Having clearly explained and visible class rules help students to know exactly the expectations you have of them. Reference to these rules and reading aloud from the posters around the room allows teacher to show students where to look to remind themselves. School-wide regulations and agreed norms of behaviour must be in place for continuity and to reduce confusion for students. This being said, teachers must always consider that children are learning good behaviour, learning styles, course content, social interaction and more while attending school everyday. They must be given some opportunities to learn from their mistakes and to constantly improve in a safe, low risk environment. Without this, and without constant praise students will feel isolated and lacking confidence about their learning experience.
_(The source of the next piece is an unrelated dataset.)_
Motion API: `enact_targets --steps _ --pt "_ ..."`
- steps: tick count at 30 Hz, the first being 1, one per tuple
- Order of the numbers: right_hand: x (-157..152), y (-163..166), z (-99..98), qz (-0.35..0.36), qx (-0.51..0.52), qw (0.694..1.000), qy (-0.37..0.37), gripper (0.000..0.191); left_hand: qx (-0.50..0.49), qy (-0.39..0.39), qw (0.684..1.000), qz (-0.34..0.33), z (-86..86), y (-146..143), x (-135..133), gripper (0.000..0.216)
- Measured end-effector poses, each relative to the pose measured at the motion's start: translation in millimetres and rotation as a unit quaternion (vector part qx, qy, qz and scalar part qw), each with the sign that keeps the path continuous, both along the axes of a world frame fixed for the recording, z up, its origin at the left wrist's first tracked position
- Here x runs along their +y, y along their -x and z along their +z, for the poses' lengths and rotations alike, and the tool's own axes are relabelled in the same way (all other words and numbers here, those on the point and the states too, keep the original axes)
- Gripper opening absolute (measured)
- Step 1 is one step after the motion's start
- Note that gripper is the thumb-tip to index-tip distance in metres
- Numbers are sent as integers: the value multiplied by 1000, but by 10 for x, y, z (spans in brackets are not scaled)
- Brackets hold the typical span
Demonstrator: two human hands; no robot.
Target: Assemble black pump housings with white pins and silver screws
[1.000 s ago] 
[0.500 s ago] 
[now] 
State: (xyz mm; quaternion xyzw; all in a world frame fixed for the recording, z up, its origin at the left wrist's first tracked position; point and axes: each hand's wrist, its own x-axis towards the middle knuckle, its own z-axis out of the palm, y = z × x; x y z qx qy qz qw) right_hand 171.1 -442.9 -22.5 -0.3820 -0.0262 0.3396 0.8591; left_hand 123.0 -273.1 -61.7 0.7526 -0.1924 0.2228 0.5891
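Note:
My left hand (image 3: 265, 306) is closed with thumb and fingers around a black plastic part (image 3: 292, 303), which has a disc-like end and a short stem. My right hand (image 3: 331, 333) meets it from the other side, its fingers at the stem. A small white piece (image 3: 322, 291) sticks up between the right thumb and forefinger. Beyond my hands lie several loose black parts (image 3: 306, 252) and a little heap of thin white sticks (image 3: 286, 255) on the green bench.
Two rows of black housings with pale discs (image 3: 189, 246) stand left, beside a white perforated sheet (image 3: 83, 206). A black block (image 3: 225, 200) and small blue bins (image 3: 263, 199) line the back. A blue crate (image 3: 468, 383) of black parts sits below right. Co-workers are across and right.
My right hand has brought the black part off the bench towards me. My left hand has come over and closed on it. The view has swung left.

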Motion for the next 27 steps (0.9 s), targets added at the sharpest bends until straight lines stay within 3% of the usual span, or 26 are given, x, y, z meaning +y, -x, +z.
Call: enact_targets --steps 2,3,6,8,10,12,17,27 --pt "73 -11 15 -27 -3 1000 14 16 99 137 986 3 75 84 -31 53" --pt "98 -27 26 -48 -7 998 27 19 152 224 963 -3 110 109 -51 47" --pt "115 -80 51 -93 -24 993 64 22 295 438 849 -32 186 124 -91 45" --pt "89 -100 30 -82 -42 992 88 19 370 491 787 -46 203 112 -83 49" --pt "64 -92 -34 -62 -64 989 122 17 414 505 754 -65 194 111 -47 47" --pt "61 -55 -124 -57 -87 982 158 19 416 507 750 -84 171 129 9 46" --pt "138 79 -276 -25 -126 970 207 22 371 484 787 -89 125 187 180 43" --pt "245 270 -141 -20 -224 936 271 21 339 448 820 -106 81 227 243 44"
It should also be noted that in the private international school environment that students and parents make demands of teachers that must be adhered to as “they pay” staff wages indirectly and action is taken more directly against teachers than those in a national curriculum. This adds to regular teacher difficulties as the attitude of some parents undermines teachers and has a knock-on effect to students attitudes towards learning and staff facilitating this learning.

Word Count (1107)




Evaluation , Assessment and Recording

Reflecting upon assessment strategies you have observed being used in your subject or age phase. (or have read about) which do you consider to be the most effective in progressing student's achievements? Why? Q11, Q12, Q13, Q26a

The most effective strategies in progressing students achievements are those which attract the attention of the student and involve their active participation as opposed to passive involvement. Teachers use a range of strategies to engage learners and to vary their teaching styles. Specifically at my IB school there is positive use of the strategies of Paul Ginnis (2003) “The Teacher Tool-kit” in which teachers structure a range of activities that will require student participation and collaboration. Meta-cognition and L2L become a daily part of the lesson structure and students are summatively and formatively assessed on these skills as well as course content. Upon reflection of the lessons I observed, I can be confident to say that the activities are structured in a way that is echoed by the works of both Chappuis (2009) and Marzano (2001) as they describe research based strategies for learning.
Structuring of activities is key to maintaining student participation and repeated opportunities for students to verbalize their new knowledge ensures that there is greater retention of the new knowledge. Time in the plenary for students to not only verbalize new content but to analyze each others mistakes, misinterpretations and to allow progressively higher order thinking to take place as they develop their own ideas under the careful eye of the teacher.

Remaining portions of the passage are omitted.